Flora is still currently involved with FFLIC’s parent leadership training and is also supporting her two granddaughters’ participation in Black Girl Rising, a group of young women ages 11-18, who provide holistic peer mentorship and organize against the systems pushing young people into the justice system.
Flora pictured with granddaughters.
Flora’s dedication continues to inspire others to become involved. And yet, the fact that she and others like her have had to fight for so many years and continue to fight for justice for youth can feel a bit disheartening, especially in the midst of a pandemic. Gina Womack summarized this when she said, “Flora’s story is an example of how the system doesn’t make things right.” Recently, parents have sued the Office of Juvenile Justice because of the conditions, treatment, and lack of adequate care of youth in response to covid-19. There have been reports of children being pepper-sprayed, unable to visit their families, and with no masks, hand sanitizer, or social distancing.
Flora offered her reflections on the situation: “If I had a kid in there, I’d be very troubled. Because whatever harmful conditions already exist are being exacerbated, such as lack of physical contact with families.”

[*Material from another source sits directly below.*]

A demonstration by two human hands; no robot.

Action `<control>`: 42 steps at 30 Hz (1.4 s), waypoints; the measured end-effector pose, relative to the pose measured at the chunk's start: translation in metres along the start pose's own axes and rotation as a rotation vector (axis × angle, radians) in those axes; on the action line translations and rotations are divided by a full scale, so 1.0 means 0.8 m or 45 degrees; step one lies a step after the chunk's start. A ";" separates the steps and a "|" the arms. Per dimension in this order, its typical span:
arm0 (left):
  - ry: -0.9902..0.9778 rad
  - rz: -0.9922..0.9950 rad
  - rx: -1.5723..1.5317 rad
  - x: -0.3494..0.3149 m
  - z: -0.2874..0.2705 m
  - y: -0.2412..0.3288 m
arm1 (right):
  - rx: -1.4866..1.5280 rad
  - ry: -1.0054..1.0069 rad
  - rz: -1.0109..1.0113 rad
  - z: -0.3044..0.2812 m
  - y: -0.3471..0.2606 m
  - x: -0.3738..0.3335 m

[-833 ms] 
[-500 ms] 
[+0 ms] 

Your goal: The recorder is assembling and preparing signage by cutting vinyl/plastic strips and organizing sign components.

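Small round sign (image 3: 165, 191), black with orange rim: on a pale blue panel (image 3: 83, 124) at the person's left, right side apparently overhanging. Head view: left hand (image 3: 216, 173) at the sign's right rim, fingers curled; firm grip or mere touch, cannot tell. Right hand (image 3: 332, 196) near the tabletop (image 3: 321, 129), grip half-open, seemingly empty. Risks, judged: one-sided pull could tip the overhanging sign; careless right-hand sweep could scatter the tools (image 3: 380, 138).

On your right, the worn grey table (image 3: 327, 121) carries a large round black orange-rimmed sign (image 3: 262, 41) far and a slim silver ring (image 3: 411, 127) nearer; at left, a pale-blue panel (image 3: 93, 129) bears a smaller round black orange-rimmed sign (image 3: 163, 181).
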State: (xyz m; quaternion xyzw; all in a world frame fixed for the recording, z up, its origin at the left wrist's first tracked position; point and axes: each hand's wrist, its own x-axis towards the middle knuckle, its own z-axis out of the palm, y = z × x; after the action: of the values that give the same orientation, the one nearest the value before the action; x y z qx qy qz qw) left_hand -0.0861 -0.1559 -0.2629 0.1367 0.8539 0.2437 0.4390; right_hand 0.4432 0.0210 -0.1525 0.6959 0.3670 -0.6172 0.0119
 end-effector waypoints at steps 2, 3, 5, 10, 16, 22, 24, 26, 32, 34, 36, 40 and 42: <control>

And yet, there is a glimmer of hope. As the country has grappled with the murder of George Floyd, more awareness about injustice and racism has led to calls for structural changes in the criminal justice system, including decarceration. Flora Watson is hoping that this moment of awareness is not just a passing moment. “It’s a good time to talk about [racism]. But it’s an even better time to get some real fundamental changes.” She is hoping we can shift towards community-based rehabilitative programs for youth and educational best practices that involve the community and parents and use an appropriate cultural framework.
“These are still children and we have to treat them as such. It’s not the kids that are broken, it’s the system. They are the product of the system.”
Flora also acknowledges that “change doesn’t always come easily and people are resistant to change.” She encourages advocates, especially parents, to not give up. For parents in particular, she wants them to know that they are their child’s best advocate and encourages them to start with educating themselves about laws and school policies to be able to empower themselves to be able to help their child.
“If you persevere, maybe years, and hang in there, you can make a positive difference. All is not lost and there is hope.”
Flora continues to persevere. She has recently encouraged FFLIC to host an event focused on mothers. She was moved when she read in the news that George Floyd had called out for his mother before dying. “What better group is there to get together than the mothers who bring life into this world? To stand against those who are taking life. Mothers have a different place in this society and maybe we will listen to them.”
In regards to her own son, who is forty now, she says she doesn’t want to dwell on the past and what brought her to FFLIC. “The bigger concern is how to help our current generation and to make the world a better place and to make their future brighter.”
The mission of Families and Friends of Louisiana’s Incarcerated Children (FFLIC) is to create a better life for all of Louisiana’s youth, especially those involved in or targeted by the juvenile justice system. As part of that mission, for the past nineteen years, FFLIC has been mobilizing families to raise awareness of abuses in schools and youth prisons.